Sunday, October 02, 2005

Credit where it's due

In light of the Yanks' win yesterday that clinched their 8th-straight division title, the Yankees' brain trust deserves huge credit for its in-season adjustments that helped turn the season around.

At the beginning of the year, the Yanks seemed stocked as long as their starters stayed healthy. So much for that: Jared Wright had a three-month stint on the DL, Kevin Brown stank and then went on the DL for more than half the season, Carl Pavano struggled with gopher balls and lack of arm strength -- the latter landed him on the DL in June and he's resided there since. Even the usually impervious Mooooooooooose missed a stack of starts.

The beginning was putrid: the worst 30-game start (11-19) since the dark days of the mid-late 60s (1966). The shake-up smacked of desperation: promoting Chien-Ming Wang and Robinson Cano, demoting Bernie Williams to a part-timer and having Tony Womack wander around the outfield. But Wang responded (8-5, 4.02) and Cano (.295-14-62 and .381 in September) deserves the Rookie of the Year votes he'll get behind Huston Street and Tad Iguchi.

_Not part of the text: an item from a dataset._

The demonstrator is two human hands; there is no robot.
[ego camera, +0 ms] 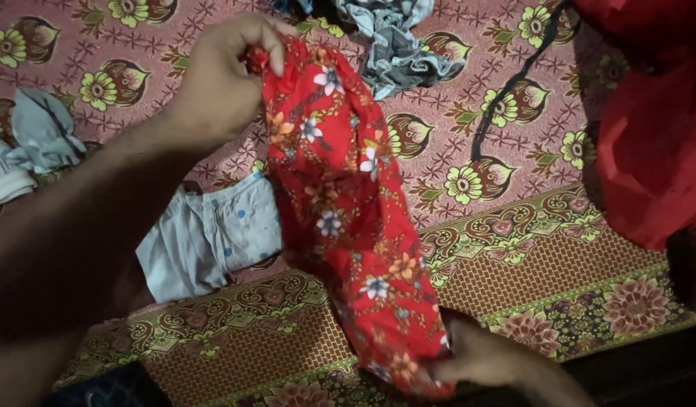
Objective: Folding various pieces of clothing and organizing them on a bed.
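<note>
Over the patterned bedsheet (514, 249), I hold a red floral cloth (348, 218) stretched between my two hands. My left hand (220, 75) is up at the far end, thumb and fingers (269, 38) pinched shut on the cloth's top edge. My right hand (483, 354) is at the near end, low in the frame, its fingers closed on the bottom hem. The cloth hangs slanted from far left to near right, bunched and wrinkled along its length. Just left of it, a pale blue dotted garment (212, 241) lies crumpled on the sheet, partly under the cloth. A grey garment (397, 41) lies at the far edge, another pale one (32, 143) at far left. A red fabric (649, 136) fills the right side.
</note>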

The genius of this team came from professionalism, desire and heart -- in other words, Torre. Giambi went from scrap-heap to a 32 HR, 87 RBI year through hard work with Don Mattingly. Johnson reconfigured his between-start workouts and saw his ERA go down and fewer HR off his pitches. Brian Cashman traded for Shawn Chacon (7-3, 2.76), and Chacon helped ignite the Yanks with his grit on the mound and those dipping and moving sinkers that didn't dip and move in Colorado. And Aaron Small (10-0, 3.20) of all people, who had previously aspired to journeyman status, became a reliable starter and solid reliever while doing something Yankees' pitchers had lost sight of before his arrival: just throwing strikes.

Yes, the hitting was always there with Jeter (.308, 122 R, 19 HR), Arod (.320-48-130-21), Sheff (.291-34-123) and G'Zilla (.304-23-116). And Gordon did well; Rivera was awesome (he should win the Cy Young Award). But no pitching to reach the end of the bullpen means no playoffs (two words: Texas Rangers).

So spread the credit: Torre, Stottlemyre, Mattingly, Cashman. As the Tampa braintrust's master plan unraveled, the field officers took over and guided the team to another playoff appearance under the most unlikely circumstances of the Torre Era.

That's why Torre should be Manager of the Year in the most difficult divisional race of his 10 years in pinstripes.